■ **DESCRIPTION OF THE TASK**
Where the line with "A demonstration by" appears below, start writing out lines exactly, and finish with the line with "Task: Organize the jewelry", which is included; write out nothing else.

Recorded data
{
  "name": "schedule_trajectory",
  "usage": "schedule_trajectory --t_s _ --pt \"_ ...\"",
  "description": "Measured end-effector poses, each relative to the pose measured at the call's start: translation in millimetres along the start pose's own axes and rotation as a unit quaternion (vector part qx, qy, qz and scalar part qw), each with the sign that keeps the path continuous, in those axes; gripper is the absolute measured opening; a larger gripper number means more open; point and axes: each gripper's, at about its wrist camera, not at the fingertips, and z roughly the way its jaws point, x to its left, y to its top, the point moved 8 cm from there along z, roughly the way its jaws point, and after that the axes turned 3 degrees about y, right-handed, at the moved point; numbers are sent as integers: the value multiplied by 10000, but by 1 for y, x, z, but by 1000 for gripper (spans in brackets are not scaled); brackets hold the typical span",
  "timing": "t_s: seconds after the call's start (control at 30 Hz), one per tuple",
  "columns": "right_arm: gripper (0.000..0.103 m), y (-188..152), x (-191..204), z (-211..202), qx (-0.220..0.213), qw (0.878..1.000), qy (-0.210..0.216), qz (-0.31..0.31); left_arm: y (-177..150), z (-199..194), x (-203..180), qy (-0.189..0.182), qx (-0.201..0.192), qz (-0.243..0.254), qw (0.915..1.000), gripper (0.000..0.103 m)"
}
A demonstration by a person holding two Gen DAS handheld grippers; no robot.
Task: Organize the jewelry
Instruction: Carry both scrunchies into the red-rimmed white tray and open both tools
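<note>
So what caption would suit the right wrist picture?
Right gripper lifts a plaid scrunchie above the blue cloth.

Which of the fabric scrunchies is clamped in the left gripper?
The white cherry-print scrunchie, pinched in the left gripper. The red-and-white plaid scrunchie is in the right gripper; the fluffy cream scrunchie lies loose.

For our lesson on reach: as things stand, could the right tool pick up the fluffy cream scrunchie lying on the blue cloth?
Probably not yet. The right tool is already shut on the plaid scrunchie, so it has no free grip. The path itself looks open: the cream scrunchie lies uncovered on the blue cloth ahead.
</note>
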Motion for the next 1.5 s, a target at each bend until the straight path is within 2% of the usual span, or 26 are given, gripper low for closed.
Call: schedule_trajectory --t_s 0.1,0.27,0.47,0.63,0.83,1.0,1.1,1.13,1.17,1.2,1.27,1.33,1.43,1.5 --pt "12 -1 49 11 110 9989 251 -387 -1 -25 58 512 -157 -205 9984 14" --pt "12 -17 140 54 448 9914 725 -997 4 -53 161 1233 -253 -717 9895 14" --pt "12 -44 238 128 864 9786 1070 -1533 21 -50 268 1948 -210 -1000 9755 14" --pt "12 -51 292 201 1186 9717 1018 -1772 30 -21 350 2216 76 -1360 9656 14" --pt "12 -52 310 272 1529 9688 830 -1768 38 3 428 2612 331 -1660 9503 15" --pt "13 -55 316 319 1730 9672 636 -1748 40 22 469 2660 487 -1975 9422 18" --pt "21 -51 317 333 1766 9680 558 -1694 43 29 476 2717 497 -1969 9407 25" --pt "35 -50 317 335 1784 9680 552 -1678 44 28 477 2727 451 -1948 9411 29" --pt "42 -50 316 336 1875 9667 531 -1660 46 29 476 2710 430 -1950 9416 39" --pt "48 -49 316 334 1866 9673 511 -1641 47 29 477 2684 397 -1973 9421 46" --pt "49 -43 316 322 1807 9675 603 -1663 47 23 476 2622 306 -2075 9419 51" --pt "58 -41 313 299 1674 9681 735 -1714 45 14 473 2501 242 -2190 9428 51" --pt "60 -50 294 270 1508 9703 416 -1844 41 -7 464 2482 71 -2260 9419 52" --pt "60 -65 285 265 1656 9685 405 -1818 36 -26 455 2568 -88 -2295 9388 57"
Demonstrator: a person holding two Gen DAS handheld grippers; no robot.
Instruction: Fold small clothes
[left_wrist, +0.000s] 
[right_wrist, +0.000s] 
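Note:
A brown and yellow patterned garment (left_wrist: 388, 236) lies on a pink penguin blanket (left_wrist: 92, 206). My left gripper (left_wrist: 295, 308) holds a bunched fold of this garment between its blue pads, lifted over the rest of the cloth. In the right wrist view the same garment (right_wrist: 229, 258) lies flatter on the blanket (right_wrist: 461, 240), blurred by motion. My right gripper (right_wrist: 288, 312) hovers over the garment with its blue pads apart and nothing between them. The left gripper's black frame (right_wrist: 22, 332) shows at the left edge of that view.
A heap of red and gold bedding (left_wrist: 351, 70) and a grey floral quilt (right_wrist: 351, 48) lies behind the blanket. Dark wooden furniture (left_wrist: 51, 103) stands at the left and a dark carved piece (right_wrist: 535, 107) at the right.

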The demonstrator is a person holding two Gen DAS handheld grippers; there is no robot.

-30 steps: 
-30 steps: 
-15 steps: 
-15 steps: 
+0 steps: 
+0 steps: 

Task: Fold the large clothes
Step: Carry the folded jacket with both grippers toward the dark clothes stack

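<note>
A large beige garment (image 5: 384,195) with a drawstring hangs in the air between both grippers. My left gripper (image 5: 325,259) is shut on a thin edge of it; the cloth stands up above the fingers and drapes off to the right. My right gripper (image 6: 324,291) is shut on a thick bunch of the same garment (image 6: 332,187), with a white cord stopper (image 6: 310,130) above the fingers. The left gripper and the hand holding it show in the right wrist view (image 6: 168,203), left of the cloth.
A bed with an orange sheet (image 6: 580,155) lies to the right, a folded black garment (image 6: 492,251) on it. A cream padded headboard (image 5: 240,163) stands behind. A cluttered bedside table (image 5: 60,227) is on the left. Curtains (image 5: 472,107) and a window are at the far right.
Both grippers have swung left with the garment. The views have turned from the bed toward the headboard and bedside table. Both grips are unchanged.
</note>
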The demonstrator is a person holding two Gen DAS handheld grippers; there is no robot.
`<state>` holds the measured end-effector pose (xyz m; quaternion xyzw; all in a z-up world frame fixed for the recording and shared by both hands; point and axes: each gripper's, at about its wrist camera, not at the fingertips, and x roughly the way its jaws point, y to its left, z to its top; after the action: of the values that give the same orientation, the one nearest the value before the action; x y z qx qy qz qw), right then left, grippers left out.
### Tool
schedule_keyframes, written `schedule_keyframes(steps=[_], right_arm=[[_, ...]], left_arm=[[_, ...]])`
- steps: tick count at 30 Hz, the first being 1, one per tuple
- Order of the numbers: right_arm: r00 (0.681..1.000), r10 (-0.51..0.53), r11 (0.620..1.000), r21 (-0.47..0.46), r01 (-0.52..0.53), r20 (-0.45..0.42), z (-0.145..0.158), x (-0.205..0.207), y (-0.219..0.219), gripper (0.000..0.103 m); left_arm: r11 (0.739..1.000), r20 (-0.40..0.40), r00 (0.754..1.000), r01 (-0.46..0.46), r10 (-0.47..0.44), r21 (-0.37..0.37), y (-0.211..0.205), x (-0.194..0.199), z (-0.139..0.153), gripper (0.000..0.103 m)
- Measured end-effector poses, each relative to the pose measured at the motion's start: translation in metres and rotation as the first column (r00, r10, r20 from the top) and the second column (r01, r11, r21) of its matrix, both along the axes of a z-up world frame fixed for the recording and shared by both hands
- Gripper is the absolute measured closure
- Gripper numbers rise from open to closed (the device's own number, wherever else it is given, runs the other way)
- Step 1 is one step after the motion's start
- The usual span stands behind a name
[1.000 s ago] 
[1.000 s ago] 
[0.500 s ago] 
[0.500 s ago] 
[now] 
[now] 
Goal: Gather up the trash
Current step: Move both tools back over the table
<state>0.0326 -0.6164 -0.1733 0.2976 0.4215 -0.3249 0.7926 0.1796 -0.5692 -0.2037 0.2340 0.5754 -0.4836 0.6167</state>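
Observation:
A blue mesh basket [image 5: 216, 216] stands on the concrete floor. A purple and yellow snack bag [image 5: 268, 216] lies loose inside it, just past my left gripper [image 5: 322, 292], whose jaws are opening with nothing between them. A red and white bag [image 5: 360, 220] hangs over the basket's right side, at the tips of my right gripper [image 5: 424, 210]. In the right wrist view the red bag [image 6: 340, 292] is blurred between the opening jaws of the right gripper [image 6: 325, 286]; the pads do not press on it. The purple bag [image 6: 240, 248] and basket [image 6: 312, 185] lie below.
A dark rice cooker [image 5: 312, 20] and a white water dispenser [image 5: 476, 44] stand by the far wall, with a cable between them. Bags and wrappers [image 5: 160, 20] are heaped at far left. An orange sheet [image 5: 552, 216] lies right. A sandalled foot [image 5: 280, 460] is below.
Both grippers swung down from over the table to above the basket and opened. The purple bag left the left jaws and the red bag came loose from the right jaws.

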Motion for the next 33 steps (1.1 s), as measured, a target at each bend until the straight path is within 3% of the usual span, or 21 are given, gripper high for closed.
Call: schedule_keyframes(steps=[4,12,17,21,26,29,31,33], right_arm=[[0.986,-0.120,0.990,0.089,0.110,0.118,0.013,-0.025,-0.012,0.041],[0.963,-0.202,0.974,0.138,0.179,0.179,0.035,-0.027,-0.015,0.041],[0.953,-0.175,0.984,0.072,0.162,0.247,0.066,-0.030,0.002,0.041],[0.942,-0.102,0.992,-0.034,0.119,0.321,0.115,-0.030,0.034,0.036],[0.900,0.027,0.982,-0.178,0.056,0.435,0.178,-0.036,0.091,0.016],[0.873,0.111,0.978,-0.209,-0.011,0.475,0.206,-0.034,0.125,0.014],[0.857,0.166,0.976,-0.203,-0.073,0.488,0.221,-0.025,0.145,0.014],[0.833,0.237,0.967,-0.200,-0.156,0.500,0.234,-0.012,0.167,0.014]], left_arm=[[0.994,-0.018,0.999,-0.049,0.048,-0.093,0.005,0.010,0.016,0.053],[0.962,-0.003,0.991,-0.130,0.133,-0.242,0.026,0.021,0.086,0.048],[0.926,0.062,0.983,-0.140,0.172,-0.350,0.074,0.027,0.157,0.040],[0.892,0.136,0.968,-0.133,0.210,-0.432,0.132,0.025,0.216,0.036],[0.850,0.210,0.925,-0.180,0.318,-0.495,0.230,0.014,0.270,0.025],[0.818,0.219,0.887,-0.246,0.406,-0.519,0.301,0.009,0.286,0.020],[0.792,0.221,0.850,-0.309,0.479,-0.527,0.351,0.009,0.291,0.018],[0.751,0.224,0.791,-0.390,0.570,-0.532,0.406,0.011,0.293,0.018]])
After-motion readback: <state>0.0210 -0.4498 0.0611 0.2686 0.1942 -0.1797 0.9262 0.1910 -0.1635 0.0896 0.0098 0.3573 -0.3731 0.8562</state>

■ **SOLUTION FOR THIS PROBLEM**
A demonstration by a person holding two Gen DAS handheld grippers; no robot.
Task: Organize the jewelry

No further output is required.